Bölüm 1


Benim bu dünyadaki ilk günüm. Her şey aynı gibiydi. Ve birden dedim ki: “Kendimi çok normal hissediyorum.” O kadar normaldim ki buradaki herkesten farklı olduğumu gördüm. Çünkü burada hiçbir şey normal değil.


Bunu gelir gelmez nasıl mı anladım? Aslında çok fakir biri olmama rağmen, lüks bir evin içindeki lüks bir yatakta uyandığımda yanımdaki kedi bana “Kahvaltınız hazır beyefendi,” diye seslendi.
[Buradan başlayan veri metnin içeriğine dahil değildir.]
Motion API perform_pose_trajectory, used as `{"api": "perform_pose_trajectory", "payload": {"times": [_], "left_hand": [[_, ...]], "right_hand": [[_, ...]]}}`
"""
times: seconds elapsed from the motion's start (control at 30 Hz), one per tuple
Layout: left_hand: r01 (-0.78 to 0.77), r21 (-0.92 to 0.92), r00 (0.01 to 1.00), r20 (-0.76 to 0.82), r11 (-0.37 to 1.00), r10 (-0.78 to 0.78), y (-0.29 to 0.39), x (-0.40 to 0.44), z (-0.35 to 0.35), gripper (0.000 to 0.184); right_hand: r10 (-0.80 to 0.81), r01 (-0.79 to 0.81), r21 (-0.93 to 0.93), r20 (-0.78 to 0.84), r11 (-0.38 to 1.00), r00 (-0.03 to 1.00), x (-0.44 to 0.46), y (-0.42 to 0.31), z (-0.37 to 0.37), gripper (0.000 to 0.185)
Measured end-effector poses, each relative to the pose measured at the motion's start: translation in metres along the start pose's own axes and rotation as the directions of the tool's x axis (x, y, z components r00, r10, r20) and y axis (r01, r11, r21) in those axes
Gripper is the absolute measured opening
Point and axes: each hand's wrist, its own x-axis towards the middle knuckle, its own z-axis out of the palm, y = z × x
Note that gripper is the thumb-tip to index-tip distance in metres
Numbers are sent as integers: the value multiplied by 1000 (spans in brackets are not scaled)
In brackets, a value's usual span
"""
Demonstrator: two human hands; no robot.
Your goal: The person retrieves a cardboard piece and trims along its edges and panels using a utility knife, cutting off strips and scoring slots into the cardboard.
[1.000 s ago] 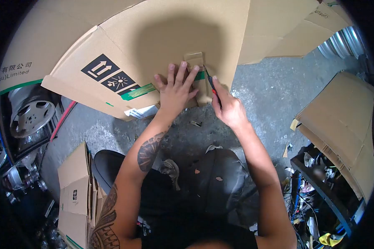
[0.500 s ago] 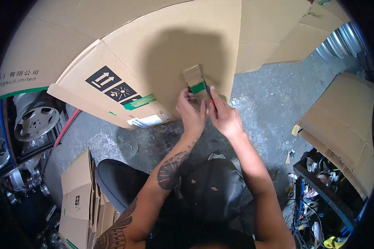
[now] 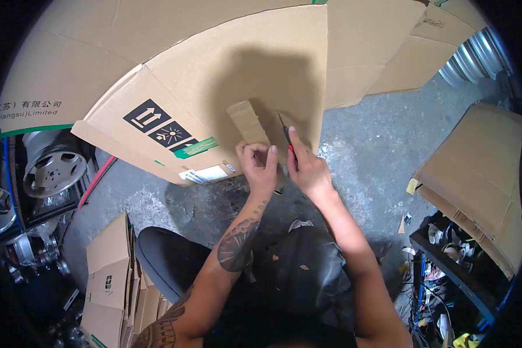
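Observation:
My left hand [image 3: 257,165] is closed on the lower end of a narrow cardboard strip [image 3: 247,123], which stands tilted up and left over the large cardboard sheet [image 3: 214,64]. Just to its right, my right hand [image 3: 308,169] grips a utility knife [image 3: 290,139] with a dark and red handle. The thin blade points up and left, near the sheet's surface. Printed black symbols, a strip of green tape [image 3: 196,147] and a white label [image 3: 204,174] lie left of my hands on the sheet.
Folded cardboard [image 3: 107,272] leans at the lower left, below metal wheels [image 3: 55,171] and a red bar [image 3: 97,181]. At right, more cardboard [image 3: 475,174] rests above a dark-framed bin [image 3: 452,272] of scraps and cables. Silvery rims [image 3: 475,58] stand at the upper right.
My left hand has gone from lying flat on the sheet to holding the cardboard strip, now lifted and shifted left. The knife in my right hand has moved slightly down and left.

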Motion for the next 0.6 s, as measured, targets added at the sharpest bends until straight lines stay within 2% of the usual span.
{"api": "perform_pose_trajectory", "payload": {"times": [0.03, 0.13, 0.17, 0.27, 0.37, 0.47, 0.6], "left_hand": [[-171, 205, 985, 62, 964, 162, -5, 4, -1, 12], [-265, 290, 940, 289, 920, 181, -7, 15, -9, 16], [-232, 300, 932, 343, 925, 122, -5, 19, -12, 23], [-194, 272, 959, 254, 942, 124, -12, 24, -12, 34], [-216, 281, 953, 271, 935, 139, -8, 34, -13, 56], [-351, 428, 885, 442, 833, 146, 14, 47, -17, 72], [-423, 482, 869, 456, 767, 193, 6, 47, -17, 77]], "right_hand": [[-2, 2, 2, -8, 1000, 1000, 0, -1, 0, 61], [-12, 12, -4, -3, 1000, 1000, -1, 1, 0, 61], [-1, 1, -13, 11, 1000, 1000, -2, 1, -2, 61], [19, -19, -23, 31, 1000, 999, 0, -4, -5, 61], [31, -30, -12, 28, 999, 999, 1, -6, -5, 61], [55, -55, 7, 35, 998, 998, 0, -10, -5, 61], [75, -76, 2, 60, 997, 995, 2, -12, -10, 60]]}}
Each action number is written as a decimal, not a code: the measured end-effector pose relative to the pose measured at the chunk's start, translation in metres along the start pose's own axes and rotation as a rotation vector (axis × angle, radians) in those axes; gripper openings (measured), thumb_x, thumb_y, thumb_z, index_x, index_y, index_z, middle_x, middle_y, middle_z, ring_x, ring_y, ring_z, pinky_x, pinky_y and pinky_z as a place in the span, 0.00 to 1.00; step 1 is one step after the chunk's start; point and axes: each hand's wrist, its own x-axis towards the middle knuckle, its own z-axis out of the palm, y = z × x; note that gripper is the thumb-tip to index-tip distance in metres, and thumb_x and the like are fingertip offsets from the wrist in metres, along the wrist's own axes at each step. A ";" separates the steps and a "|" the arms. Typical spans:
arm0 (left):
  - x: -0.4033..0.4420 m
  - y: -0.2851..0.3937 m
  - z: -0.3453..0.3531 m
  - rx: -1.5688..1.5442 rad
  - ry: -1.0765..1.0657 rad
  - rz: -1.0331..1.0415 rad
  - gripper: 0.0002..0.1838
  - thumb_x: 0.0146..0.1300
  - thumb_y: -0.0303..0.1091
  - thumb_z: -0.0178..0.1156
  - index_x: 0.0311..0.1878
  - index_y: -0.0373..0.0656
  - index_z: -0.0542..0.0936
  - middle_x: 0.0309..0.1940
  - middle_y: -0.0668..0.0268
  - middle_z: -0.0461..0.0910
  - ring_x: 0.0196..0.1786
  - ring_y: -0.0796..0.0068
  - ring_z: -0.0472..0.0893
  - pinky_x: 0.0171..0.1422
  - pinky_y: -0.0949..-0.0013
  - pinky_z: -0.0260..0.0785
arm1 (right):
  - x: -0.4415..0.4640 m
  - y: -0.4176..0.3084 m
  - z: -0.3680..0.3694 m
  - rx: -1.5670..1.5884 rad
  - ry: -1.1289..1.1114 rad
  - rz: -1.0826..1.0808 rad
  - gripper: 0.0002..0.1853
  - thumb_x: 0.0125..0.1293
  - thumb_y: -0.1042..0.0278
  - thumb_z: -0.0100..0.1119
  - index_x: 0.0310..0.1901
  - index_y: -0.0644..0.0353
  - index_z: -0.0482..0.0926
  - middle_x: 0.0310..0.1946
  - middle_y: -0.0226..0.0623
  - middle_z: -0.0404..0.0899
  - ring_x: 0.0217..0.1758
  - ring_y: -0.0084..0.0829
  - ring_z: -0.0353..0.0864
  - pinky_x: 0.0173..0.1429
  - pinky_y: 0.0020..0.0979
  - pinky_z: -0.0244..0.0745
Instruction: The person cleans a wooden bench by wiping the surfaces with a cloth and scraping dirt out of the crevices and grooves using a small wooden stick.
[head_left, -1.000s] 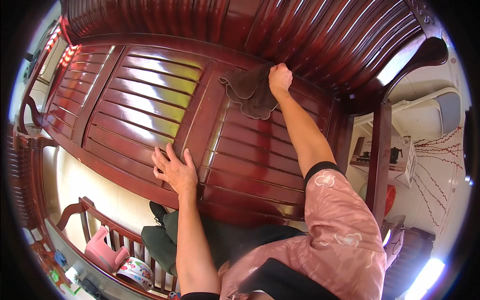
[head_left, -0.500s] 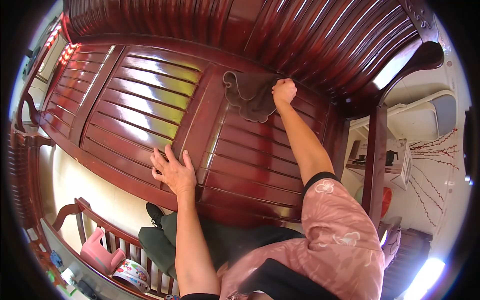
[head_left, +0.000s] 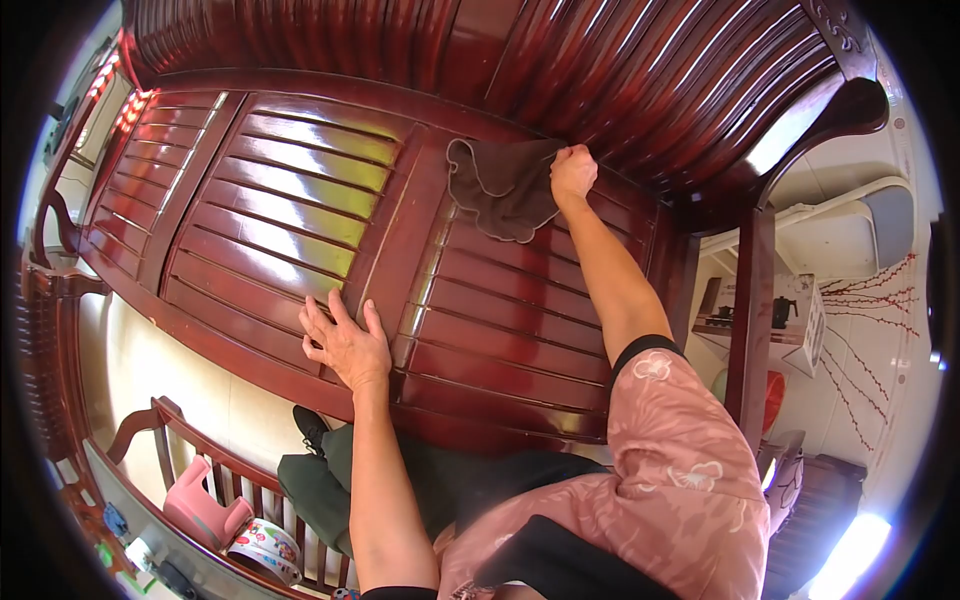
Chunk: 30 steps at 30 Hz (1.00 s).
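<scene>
A glossy dark-red wooden bench (head_left: 370, 270) with a slatted seat stretches across the view. My right hand (head_left: 574, 174) is closed on the right end of a dark brown cloth (head_left: 505, 190) with a pale stitched edge. The cloth lies spread over the seat slats, close to the foot of the backrest. Near the seat's front edge, my left hand (head_left: 350, 342) rests on the wood with fingers spread, holding nothing.
The ribbed backrest (head_left: 420, 50) rises along the far side. At the right stand a curved armrest (head_left: 830, 125), a printed box (head_left: 765, 315) and red-berried branches (head_left: 860, 300). Lower left are a pink stool (head_left: 203, 505) and a round patterned tin (head_left: 265, 548).
My right hand has shifted slightly up and to the right, gripping the cloth's end. The rest of the cloth and my left hand stay nearly in place.
</scene>
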 end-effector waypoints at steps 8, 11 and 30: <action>0.000 0.001 -0.002 0.002 -0.012 0.003 0.30 0.69 0.52 0.58 0.69 0.50 0.70 0.76 0.52 0.57 0.80 0.53 0.52 0.75 0.39 0.46 | -0.004 0.000 0.000 -0.068 0.056 -0.092 0.11 0.70 0.61 0.57 0.40 0.62 0.81 0.29 0.54 0.84 0.37 0.56 0.85 0.47 0.51 0.80; 0.002 0.002 -0.004 -0.027 -0.020 0.008 0.30 0.69 0.52 0.58 0.70 0.48 0.69 0.76 0.50 0.56 0.80 0.51 0.52 0.75 0.38 0.45 | 0.003 0.012 0.018 -0.005 0.082 -0.076 0.11 0.70 0.63 0.57 0.37 0.63 0.81 0.21 0.44 0.84 0.28 0.43 0.87 0.41 0.42 0.81; 0.001 0.002 -0.003 -0.008 -0.003 0.005 0.29 0.68 0.51 0.59 0.70 0.51 0.70 0.75 0.53 0.57 0.80 0.55 0.52 0.75 0.42 0.46 | -0.027 0.010 -0.041 0.235 -0.173 0.066 0.10 0.73 0.68 0.56 0.40 0.68 0.82 0.23 0.36 0.85 0.21 0.24 0.81 0.31 0.29 0.78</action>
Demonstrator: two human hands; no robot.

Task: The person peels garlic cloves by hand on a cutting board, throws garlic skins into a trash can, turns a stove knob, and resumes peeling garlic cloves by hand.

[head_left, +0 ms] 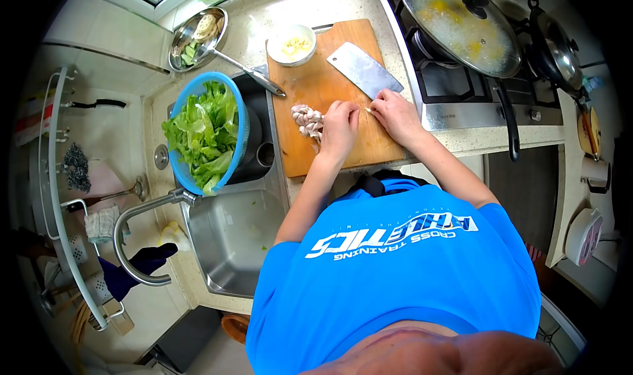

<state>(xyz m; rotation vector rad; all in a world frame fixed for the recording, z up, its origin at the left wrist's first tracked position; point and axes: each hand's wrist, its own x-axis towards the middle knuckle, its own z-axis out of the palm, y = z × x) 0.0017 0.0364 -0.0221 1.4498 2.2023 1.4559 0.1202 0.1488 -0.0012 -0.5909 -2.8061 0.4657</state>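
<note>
A wooden cutting board (323,75) lies on the counter. My left hand (341,127) is over its middle, fingers pinched together beside a pile of garlic cloves (306,120). To the right, my right hand (395,116) has its fingertips closed on a small pale piece (369,110), which looks like garlic. What my left fingers hold, if anything, is too small to make out. A cleaver (364,69) lies flat on the board just beyond my right hand. At the board's far left corner stands a white bowl (291,45) with pale yellow pieces inside.
Left of the board is the sink (234,243), with a blue basket (244,127) of lettuce (208,134) and a curved faucet (119,233). A metal bowl (221,29) stands behind. A lidded pan (461,29) with a protruding handle sits on the stove at right.
</note>
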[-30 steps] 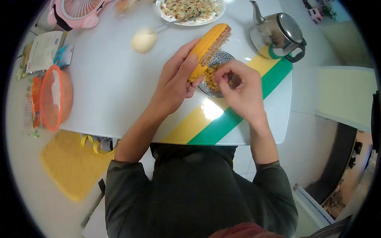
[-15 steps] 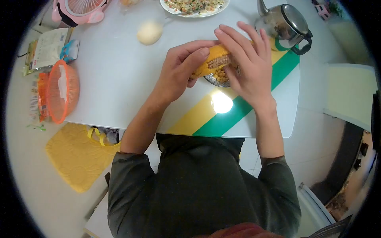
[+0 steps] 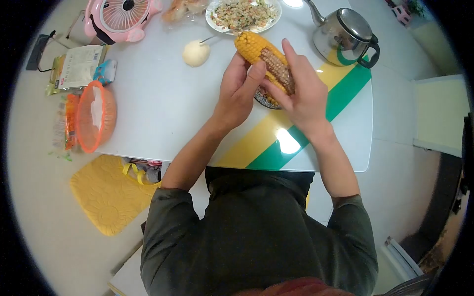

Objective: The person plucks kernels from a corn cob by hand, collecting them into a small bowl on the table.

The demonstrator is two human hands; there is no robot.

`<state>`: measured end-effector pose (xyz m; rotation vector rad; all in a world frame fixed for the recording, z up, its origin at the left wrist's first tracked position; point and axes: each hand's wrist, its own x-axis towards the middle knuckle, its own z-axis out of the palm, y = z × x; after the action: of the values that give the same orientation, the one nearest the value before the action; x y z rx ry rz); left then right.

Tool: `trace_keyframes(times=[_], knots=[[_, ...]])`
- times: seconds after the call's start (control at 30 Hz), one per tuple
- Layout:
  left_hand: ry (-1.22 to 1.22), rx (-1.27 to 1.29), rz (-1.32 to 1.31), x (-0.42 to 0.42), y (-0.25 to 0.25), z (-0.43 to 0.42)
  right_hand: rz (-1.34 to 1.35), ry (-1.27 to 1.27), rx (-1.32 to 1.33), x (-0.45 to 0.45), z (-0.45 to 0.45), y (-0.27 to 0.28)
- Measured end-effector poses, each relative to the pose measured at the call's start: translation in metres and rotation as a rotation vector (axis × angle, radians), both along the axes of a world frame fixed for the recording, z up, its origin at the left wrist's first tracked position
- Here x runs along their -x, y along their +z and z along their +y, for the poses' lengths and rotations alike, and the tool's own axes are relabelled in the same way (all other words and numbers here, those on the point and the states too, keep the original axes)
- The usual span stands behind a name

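Between both hands is a yellow corn cob [image 3: 253, 47], tilted with its tip toward the back left. A strip along its side is stripped of kernels and shows the pale, brownish cob. My left hand [image 3: 238, 91] grips it from the left, thumb pressed on the side. On the right, my right hand [image 3: 307, 93] is closed round the lower end, its thumb near the bare strip. Beneath the cob and partly hidden by the hands stands a patterned bowl [image 3: 266, 101]; some yellow kernels show in it.
Behind the cob are a plate of fried rice [image 3: 212, 18], a pale round bun [image 3: 196, 53] and a bag of bread [image 3: 182, 11]. A steel kettle [image 3: 340, 37] stands at right. Leftward are a pink fan [image 3: 123, 19], an orange basket [image 3: 111, 116] and food packets [image 3: 79, 66].
The cob has turned from lying crosswise to pointing away from me, showing more of its bare strip. My right hand has lowered and its fingers have closed in. The camera view has shifted slightly.
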<state>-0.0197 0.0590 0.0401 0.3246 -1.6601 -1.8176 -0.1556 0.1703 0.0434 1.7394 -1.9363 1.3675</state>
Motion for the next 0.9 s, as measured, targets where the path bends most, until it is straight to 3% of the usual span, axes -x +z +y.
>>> trace_keyframes(times=[0.07, 0.17, 0.47, 0.7, 0.9], knots=[[0.085, 0.072, -0.007, 0.003, 0.003, 0.003, -0.052, 0.011, 0.005, -0.010, 0.001, 0.001], [0.073, -0.106, -0.004, 0.004, 0.022, 0.010, -0.127, 0.037, 0.025, -0.023, 0.003, 0.006], [0.050, -0.134, -0.143, -0.003, 0.036, -0.013, -0.129, 0.174, 0.052, -0.020, 0.011, 0.012], [-0.191, -0.167, -0.262, -0.011, 0.029, -0.029, -0.463, 0.040, 0.059, -0.007, 0.006, 0.008], [-0.069, -0.106, -0.302, -0.008, 0.040, -0.015, -0.624, 0.078, -0.006, 0.003, 0.002, 0.024]])
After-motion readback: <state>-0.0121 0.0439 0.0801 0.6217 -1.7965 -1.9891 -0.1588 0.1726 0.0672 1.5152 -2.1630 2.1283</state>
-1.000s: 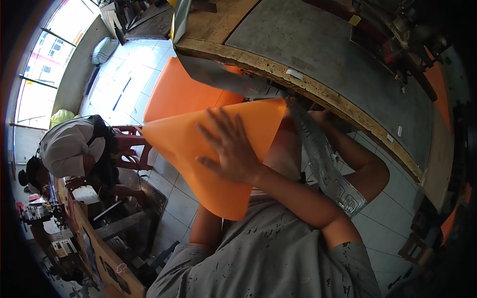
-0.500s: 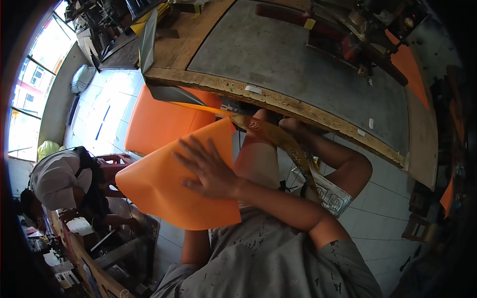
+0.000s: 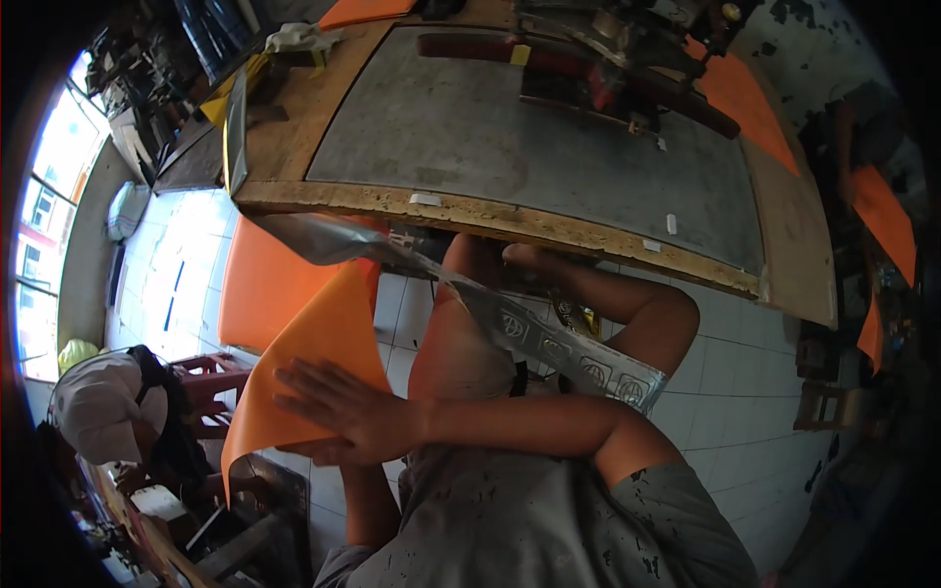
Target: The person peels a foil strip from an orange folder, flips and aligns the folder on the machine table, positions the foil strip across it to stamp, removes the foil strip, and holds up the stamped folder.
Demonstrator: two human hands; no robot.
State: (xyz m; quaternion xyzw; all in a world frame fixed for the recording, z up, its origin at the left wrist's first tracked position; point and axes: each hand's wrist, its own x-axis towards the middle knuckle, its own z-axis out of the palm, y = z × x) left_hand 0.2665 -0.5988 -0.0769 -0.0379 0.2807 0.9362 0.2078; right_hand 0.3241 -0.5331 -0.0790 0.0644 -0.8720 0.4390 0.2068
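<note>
An orange sheet [image 3: 323,333], thin and flexible, is held up over the left side of my lap, its lower left edge drooping. My right hand [image 3: 343,412] lies across it with stretched, slightly spread fingers. Beneath the sheet comes my left forearm [image 3: 370,505]; the fingers of that hand are hidden by the sheet and my right hand. A long shiny foil strip [image 3: 470,299] runs from the table corner across my legs, with round emblems in squares along its right part.
A wooden-edged table [image 3: 529,220] with a grey top stands ahead, carrying a dark machine [image 3: 627,83]. An orange padded block [image 3: 255,284] is beside it on the left. Another person [image 3: 108,407] bends over work at lower left. More orange sheets [image 3: 882,220] are at right.
My right hand and the orange sheet have moved left and slightly down in view, and the sheet is more tilted. The foil strip has turned, showing its silver side. The camera view has shifted.
</note>
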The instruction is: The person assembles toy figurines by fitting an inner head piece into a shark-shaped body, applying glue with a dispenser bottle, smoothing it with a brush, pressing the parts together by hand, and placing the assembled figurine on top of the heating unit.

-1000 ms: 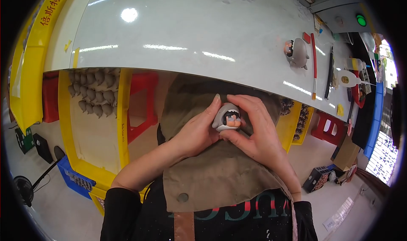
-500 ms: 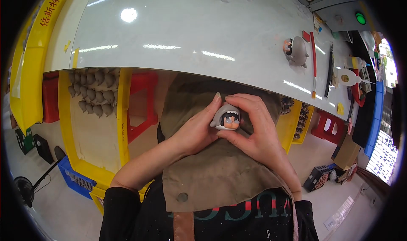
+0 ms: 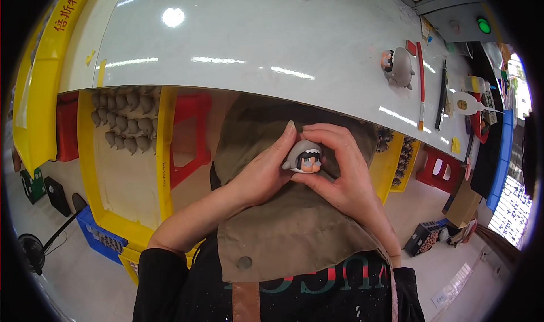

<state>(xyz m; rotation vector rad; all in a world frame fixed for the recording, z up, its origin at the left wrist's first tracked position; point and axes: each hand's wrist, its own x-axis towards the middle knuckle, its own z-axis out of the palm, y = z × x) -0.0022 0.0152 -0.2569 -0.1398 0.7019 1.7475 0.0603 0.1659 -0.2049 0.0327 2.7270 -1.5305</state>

Bir anlık korku yaşadım ve yere düştüm. Ama canım hiç acımadı.


Öyle kedi dediğime bakmayın. Kendisi bir çita. İlk karşılaştığımızda Çita’nın vazgeçilmez yoldaşım olacağını bilmiyordum elbette.


Neyse, düştüğüm yerden kalktıktan sonra aşağıya, kahvaltıya inmeye karar verdim. Ve kafamda olanları kavramaya çalışıyordum. Derken birden merdiven olmadığını fark ettim. O anda delirdiğimi düşündüm. Tam kafamı toplayıp Çita’ya aşağıya nasıl ineceğimi sorarken o beni aşağı itti. Düşüşüm epeyce uzun sürmüştü. Yere çarptığımda kesin öldüm dedim. Bu düşüncem, iki ayağımın üstüne düşmeme rağmen en ufak bir acı hissetmeyince değişti. Ve o an dedim ki: “Dostum ben kesinlikle bir rüyadayım.” Keşke o kadar basit olsaydı.


Aslında bir daha düşündüm de böyle olması kesinlikle daha eğlenceli ve güzeldi. Bu sayede sizlere anlatacağım çok şeyim oldu.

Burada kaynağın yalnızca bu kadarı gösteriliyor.